Sustainable synthesis of Hyaluronic Acid via engineered strains of non-pathogenic bacteria - from carbon dioxide and waste feedstock to low-cost, sustainable, and waste-free Hyaluronic Acid for cosmetics, medicine, and nutraceuticals

17Cicada anticipates market entry for its bacterial Hyaluronic Acid (HA) by 2025\. Our projected cumulative 5-year profits are of the order of £5.2 million (by 2029), i.e. 1033% return on investment (ROI) on project costs of £506,366 GBP.

HA is widely distributed throughout connective, epithelial and neural tissues in human and animal bodies. It plays a significant range of biological roles, and is used in cosmetics (e.g. skin-moisturising and wrinkle-reducing products), cosmetic procedures (HA-based dermal fillers), medical treatment (e.g. eye surgery) and effective relief from osteoarthritis (by injecting HA into the joints).

The global market for finished HA products was $20 billion in 2019 (Grand View Research), including $9b for medical products, $8b for cosmetics and $3 billion for nutraceutical products. Despite its chemical simplicity, HA-biochemistry is complex because it interacts differently with cell receptors depending on its molecular weight -- a property which paves the way for more technologically advanced medical products. The market anticipates a growth rate of 7.19% (CAGR) between Y2021-2028, driven mainly by an aging population and increasing aesthetic consciousness.

Commercial HA is sourced from animals (rooster-comb) and competing, fermentation-based, non-animal products.
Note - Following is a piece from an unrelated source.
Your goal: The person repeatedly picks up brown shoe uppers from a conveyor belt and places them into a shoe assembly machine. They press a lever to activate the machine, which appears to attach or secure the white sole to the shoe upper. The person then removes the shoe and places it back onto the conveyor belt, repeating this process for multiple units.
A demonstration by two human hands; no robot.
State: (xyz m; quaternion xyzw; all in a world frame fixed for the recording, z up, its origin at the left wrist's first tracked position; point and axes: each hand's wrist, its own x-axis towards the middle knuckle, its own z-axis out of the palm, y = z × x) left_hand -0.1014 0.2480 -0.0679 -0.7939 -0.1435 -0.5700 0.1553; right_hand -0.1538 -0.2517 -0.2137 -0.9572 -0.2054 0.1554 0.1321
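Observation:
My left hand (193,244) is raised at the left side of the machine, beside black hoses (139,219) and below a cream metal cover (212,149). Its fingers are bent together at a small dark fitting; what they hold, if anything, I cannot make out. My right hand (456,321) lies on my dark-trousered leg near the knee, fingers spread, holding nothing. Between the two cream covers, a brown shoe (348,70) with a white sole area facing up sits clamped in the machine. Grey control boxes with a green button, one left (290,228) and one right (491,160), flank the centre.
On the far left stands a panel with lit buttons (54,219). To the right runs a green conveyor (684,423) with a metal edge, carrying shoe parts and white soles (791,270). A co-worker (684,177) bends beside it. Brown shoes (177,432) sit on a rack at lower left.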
The latter is based on bacterial cultures (especially _Streptococcus equi_) which are human pathogens. Although there is a powerful shift towards non-animal products, the use of human pathogens is problematic due to the immunogenic effect of protein/toxin residuals. This significant drawback can be greater in streptococcal-HA than in animal-sourced HA despite its low overall protein content. **It is therefore anticipated that microbial HA-production will shift towards non-pathogenic bacterial strains**.

**Our vision** is a sustainable, bio-based HA which will spur medical innovation, reduce costs, abolish animal-sourced HA, and expand use of HA into stem cell therapy and tissue engineering. We envisage a revolution where small, digitally controlled HA bioreactors are operated by highly qualified personnel -- producing little or no waste, while consuming carbon and utilising less resource-intensive feedstocks.

**Our key objectives** involve research on two engineered bacterial strains which are non-pathogenic, and which can consume either carbon dioxide or waste feedstocks. **We will focus** on producing HA in continuous production, coupled with robust techno-economic analyses to select the best strain for scale-up.

**Our innovation** is a first-of-a-kind attempt to produce commercial HA via bacterial strains which are non-pathogenic _and_ which consume carbon dioxide and/or less resource-intensive feedstocks -- paving the way for novel nutraceuticals and lower-cost, more circular/sustainable HA-based cosmetic and medical products.